Return the listing below unchanged, minus its pictures.

----------

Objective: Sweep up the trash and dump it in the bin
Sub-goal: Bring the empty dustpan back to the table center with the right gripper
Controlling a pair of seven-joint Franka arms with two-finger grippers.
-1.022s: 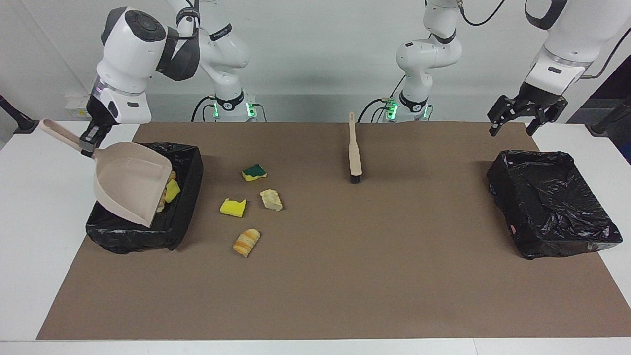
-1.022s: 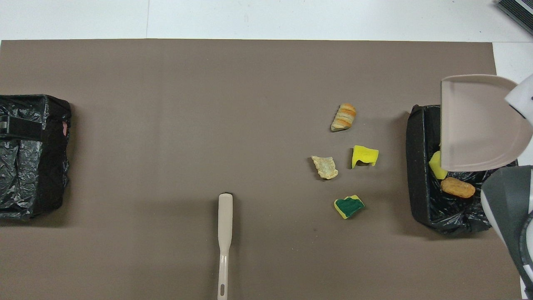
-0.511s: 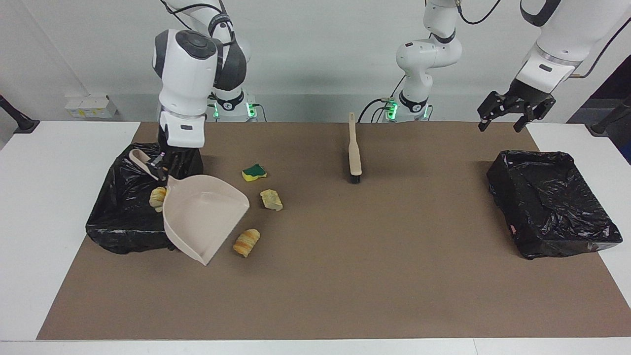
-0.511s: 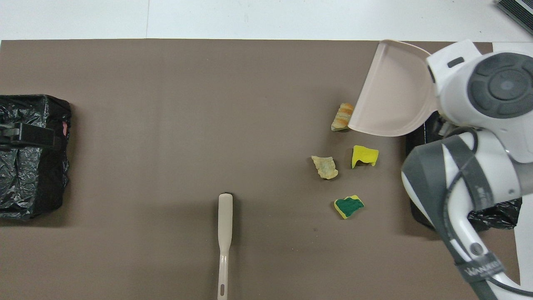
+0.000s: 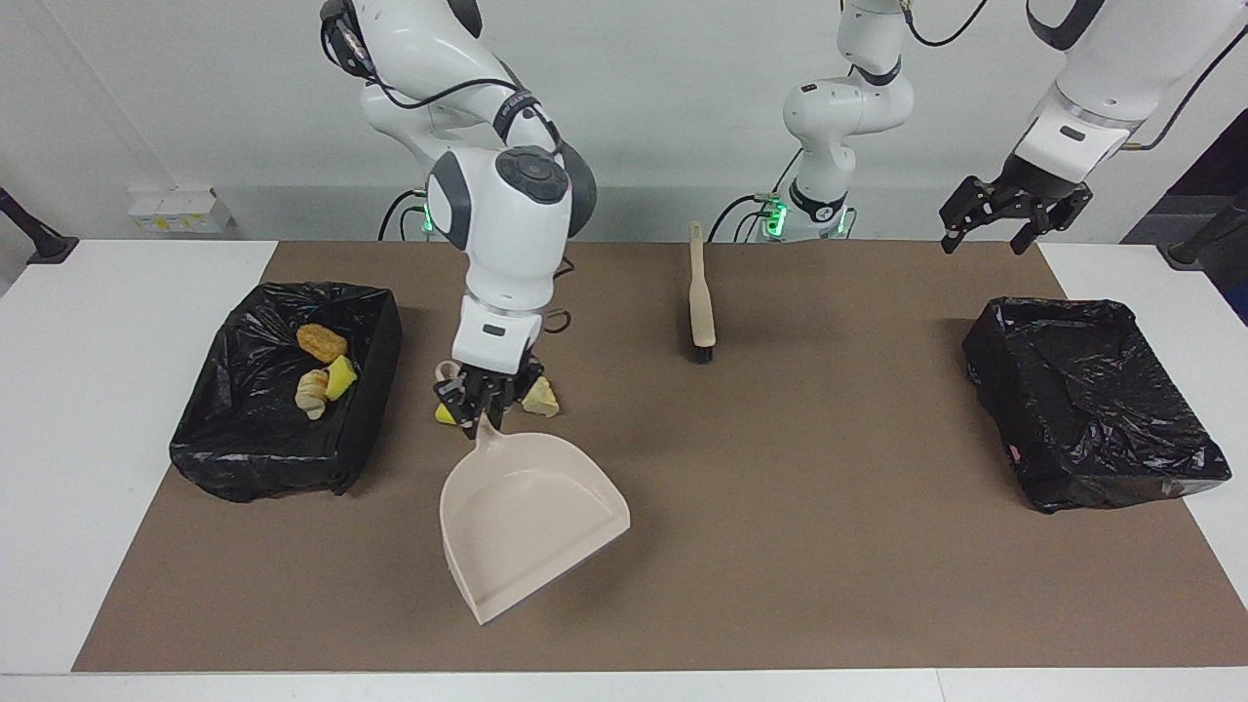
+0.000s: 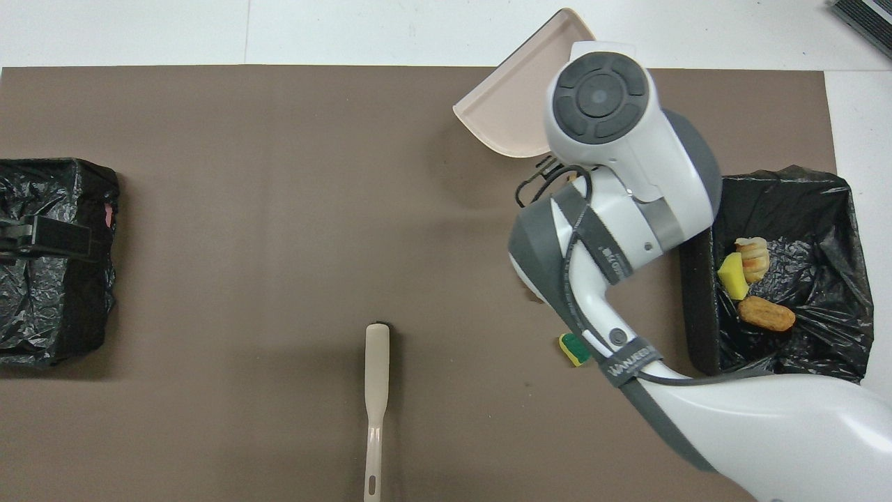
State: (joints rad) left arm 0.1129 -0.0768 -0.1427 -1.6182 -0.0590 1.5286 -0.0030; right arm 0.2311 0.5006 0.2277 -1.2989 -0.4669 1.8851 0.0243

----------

> **Your solution**:
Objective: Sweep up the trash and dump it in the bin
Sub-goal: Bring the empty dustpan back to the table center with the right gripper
Controlling a pair of seven-joint Franka arms with two-finger grippers.
-1.022s: 
-1.022s: 
-0.511s: 
-0.511s: 
+0.000s: 
+0.000s: 
State: (joints rad) left arm 0.1129 -0.0768 -0.1427 -1.6182 -0.0590 1.5286 -0.0030; right arm 0.2311 0.5006 0.2277 -1.2989 -0.4669 1.8851 0.0243

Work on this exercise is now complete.